*Task*
Your job is to return the whole listing unchanged while skipping its images.

*Supplied information*
:::::
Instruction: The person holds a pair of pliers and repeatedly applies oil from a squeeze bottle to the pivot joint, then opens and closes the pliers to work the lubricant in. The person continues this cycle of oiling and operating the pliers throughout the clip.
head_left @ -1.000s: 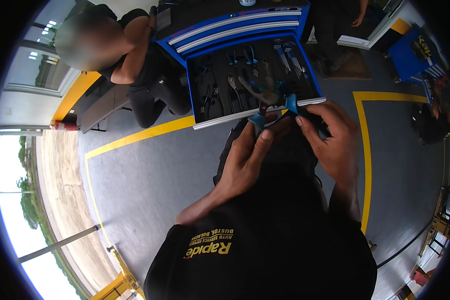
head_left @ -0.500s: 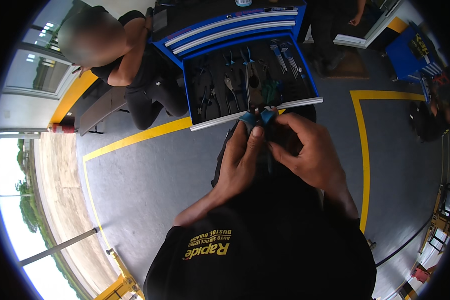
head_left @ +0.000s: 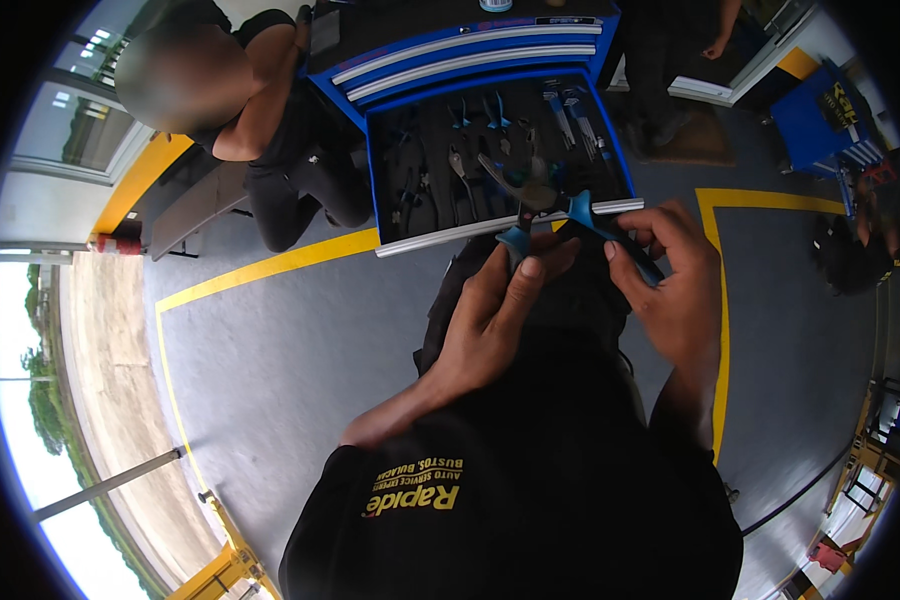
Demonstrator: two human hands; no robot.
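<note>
Pliers (head_left: 538,198), blue-handled: being held in front of the torso, appearing over the drawer's front edge, handles spread wide. Clasping one handle with the left hand (head_left: 485,315), thumb uppermost; pinching the other with thumb and fingers of the right hand (head_left: 678,275) (neither grip looking loose). For good working: best to be parting handles evenly, steadying with the left, minding skin near the pivot. Moving outward, reaching the open drawer (head_left: 400,246), dark-lined, bearing other pliers (head_left: 460,170) and slim metal tools; beyond, meeting a blue cabinet (head_left: 470,65). Underfoot, finding grey floor (head_left: 270,360) with yellow lines (head_left: 310,262). Leftward, noting a dark-clad person (head_left: 315,190) beside a bench (head_left: 200,208); far right, seeing another blue cart (head_left: 810,125).
</note>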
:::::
*Solution to this exercise*
Instruction: The person holds a pair of pliers and repeatedly applies oil from a squeeze bottle to the pivot joint, then opens and closes the pliers to work the lubricant in. The person continues this cycle of oiling and operating the pliers throughout the clip.
head_left @ -1.000s: 
head_left @ -0.500s: 
head_left @ +0.000s: 
Demonstrator: two human hands; no robot.
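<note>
Pliers (head_left: 538,198), blue-handled: being held in front of the torso, appearing over the drawer's front edge, handles spread wide. Clasping one handle with the left hand (head_left: 485,315), thumb uppermost; pinching the other with thumb and fingers of the right hand (head_left: 678,275) (neither grip looking loose). For good working: best to be parting handles evenly, steadying with the left, minding skin near the pivot. Moving outward, reaching the open drawer (head_left: 400,246), dark-lined, bearing other pliers (head_left: 460,170) and slim metal tools; beyond, meeting a blue cabinet (head_left: 470,65). Underfoot, finding grey floor (head_left: 270,360) with yellow lines (head_left: 310,262). Leftward, noting a dark-clad person (head_left: 315,190) beside a bench (head_left: 200,208); far right, seeing another blue cart (head_left: 810,125).
</note>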

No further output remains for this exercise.